Pegasus Elliot MacKenzie – Reviewed

Pegasus Elliot MacKenzie is a UK-based publisher with a registered company address in Castle Park, Cambridge. I’ll leave it to Pegasus to describe their publishing business:

“Over the last decade, the publishing house of Pegasus Elliot MacKenzie Ltd has flowered, growing strongly from its well-established roots in the cobbled streets of Cambridge. The well-loved and historic City itself has seen many changes and absorbed innovative ideas making it even more famous than ever. Similarly, our authors have enjoyed launches of their published books not only in some of the outstanding buildings within the City but in locations world-wide.

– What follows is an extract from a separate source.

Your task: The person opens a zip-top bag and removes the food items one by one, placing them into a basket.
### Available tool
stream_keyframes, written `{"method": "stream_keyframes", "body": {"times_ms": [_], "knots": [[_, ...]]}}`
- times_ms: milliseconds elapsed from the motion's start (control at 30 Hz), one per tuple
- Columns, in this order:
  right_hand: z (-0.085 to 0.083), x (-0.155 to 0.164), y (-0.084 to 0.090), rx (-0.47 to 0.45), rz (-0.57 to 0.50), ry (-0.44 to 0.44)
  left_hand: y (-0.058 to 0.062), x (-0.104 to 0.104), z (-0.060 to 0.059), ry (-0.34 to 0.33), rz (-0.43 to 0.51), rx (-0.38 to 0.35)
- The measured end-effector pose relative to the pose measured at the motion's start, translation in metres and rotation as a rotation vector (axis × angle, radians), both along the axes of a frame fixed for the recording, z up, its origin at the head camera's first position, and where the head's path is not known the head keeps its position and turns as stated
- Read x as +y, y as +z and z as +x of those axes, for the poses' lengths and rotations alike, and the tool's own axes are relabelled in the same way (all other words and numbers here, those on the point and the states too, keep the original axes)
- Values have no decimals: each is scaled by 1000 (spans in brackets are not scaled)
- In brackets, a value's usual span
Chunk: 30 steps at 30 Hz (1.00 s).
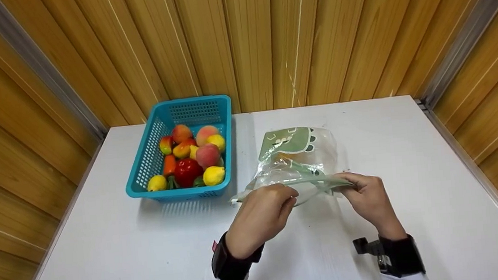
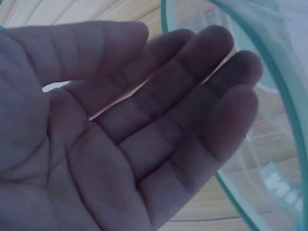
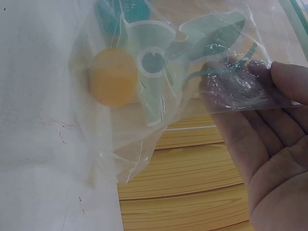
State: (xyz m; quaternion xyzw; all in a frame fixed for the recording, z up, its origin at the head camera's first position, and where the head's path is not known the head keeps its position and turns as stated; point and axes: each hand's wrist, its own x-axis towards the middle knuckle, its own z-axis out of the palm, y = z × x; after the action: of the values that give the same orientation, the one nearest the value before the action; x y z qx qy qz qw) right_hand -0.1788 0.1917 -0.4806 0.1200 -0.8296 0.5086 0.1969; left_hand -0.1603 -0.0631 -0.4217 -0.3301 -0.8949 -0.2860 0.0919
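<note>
A clear zip bag (image 1: 321,147) with a green cartoon print lies on the white table, its mouth toward me and spread apart. My right hand (image 1: 369,199) pinches the right end of the bag's mouth. In the right wrist view the thumb is in front of the plastic and the fingers (image 3: 231,125) are behind it. A round orange thing (image 3: 113,77) shows through the bag. My left hand (image 1: 262,217) is at the left part of the mouth. In the left wrist view its fingers (image 2: 159,106) are loosely bent, with nothing in the palm and the bag's green rim beyond the fingertips.
Left of the bag stands a blue plastic basket (image 1: 133,186) holding several fruits and vegetables, among them a red apple (image 1: 188,172), a peach (image 1: 208,155), lemons (image 1: 214,175) and a carrot (image 1: 169,165). Wood-patterned walls (image 1: 249,45) enclose the table (image 1: 104,243) at back and sides.
</note>
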Motion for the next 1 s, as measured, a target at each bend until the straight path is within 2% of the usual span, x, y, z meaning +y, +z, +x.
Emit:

Please feel free to browse our site and note that you can buy any of our titles securely online. Just click on a cover, search, or browse using the category list at the bottom of the page.

If you are an author and would like to submit an [sic] manuscript to be considered for publication please read our submission guidelines.”

It’s never a good start to include a grammatical error on a company’s landing website page, and I found several others as well, but on the whole, Pegasus would invigorate an author with quite a degree of hope. Everything is there that you want to see on a publisher’s website; plenty of books, author success stories, and what seems like a very open policy for new and unpublished authors. In fact, to the casual eye, all seems in place, and Pegasus is a real runner for the aspiring author.
First, I have a few cursory observations. I don’t like a company where cash seems to evaporate like dust every couple of years. I don’t like a publishing company operating various publishing options for an author, where one of those options means an author has to pay several thousand pounds to see their book published/printed. Nowhere on the Pegasus website is this option possibility indicated. In fact, continually, the perception wrongly presented is that Pegasus is a standard mainstream publisher with sympathy for new and unpublished authors.
Pegasus, whilst accommodating for the effects of the trend by publishers only to look for celebrities, produces and encourages particularly the work of first-time authors, and supports them in proving their abilities.

“The Company numbers amongst its authors those with diverse and excitingly new talents, and these are encouraged alongside their literary prowess. Their various abilities embrace a wealth of expertise from eg drawing and illustrating their own books, painting and literary research, to becoming experts in ‘Sudoku’, memorable singers, songwriters and musicians.

They often contribute fascinating details with their diverse talents and use material and experiences from their unusual, exciting and sometimes challenging backgrounds.

Alongside such celebrities as, for example, the many talented writers whose work is currently acclaimed and about whom we write on our website.”
What Pegasus is not telling you is that their publishing policy is focussed on charging authors a fee for publication, and that policy is not reflected anywhere on their website for unsuspecting authors. I am not suggesting that Pegasus has never offered a publishing contract to an author without a fee, but I simply do not believe that that is the norm with Pegasus.
It’s unfortunate for Pegasus because their book covers are reasonably okay, though I’m very circumspect about their ability to distribute their authors’ books beyond wholesale listing. But that is another criticism, and one I can direct at many POD (print on demand) author solution services. Lack of transparency is unforgiveable for a publishing service. It’s why a publishing service never moves from OVERVIEW to REVIEW. And I’m not sure that is going to change by the authors who have contacted me after their experiences with Pegasus, and also their experiences elsewhere.
Here is what Publishing Advisor, Kathleen Nicholls of Pegasus thought of one author’s criticism when their publishing model and approach was questioned:

Willmot questioned their approach to submissions:

“Here is how its done. You take anything that is sent to you, send out a message that you are interested… hold on to the manuscript as if it were being read… send out a FORM LETTER as if it were read… and then… and only then offer a vanity press deal. Well your tactics are being uncovered and made known. Of course your web site would be littered with contented cow authors but the rest of your “marks” can eat vanity pie.”

And the reply from Kathleen Nicholls of Pegasus:

Dear Dr Wilmot

Your vitriolic email has been passed to me by the Editorial Section.
This is due to the fact that your communication did not state what you wish to have done with the work you have sent to us for consideration. It is clear that you have been corresponding with other authors who have also submitted their work to us, and, of course, it is entirely your own decision regarding how you respond to the publishing offer we have sent you.

Our present authors are all in a harmonious relationship with us as their publishers and are pleased with the progress of their work. Many authors return to us several times to us to have further books published, thus showing their satisfaction. This can be verified by viewing our website
The Publishing Board of Pegasus have now been shown your message and have stated that they are unable to comprehend what you wish to achieve by writing to us in this manner since a short, courteous email to us would have sufficed. We suggest that you submit to US publishers from now on.

Kathleen Nicholls, Publishing Adviser

On Behalf of Pegasus Publishing Board
Hmmm. So Pegasus is speaking for all UK publishers.
I think not.
Pegasus is what we commonly refer to as a vanity publisher. Most of these companies are disappearing on the UK market, however, a few seem to foolishly think they can still ply their trade without being exposed.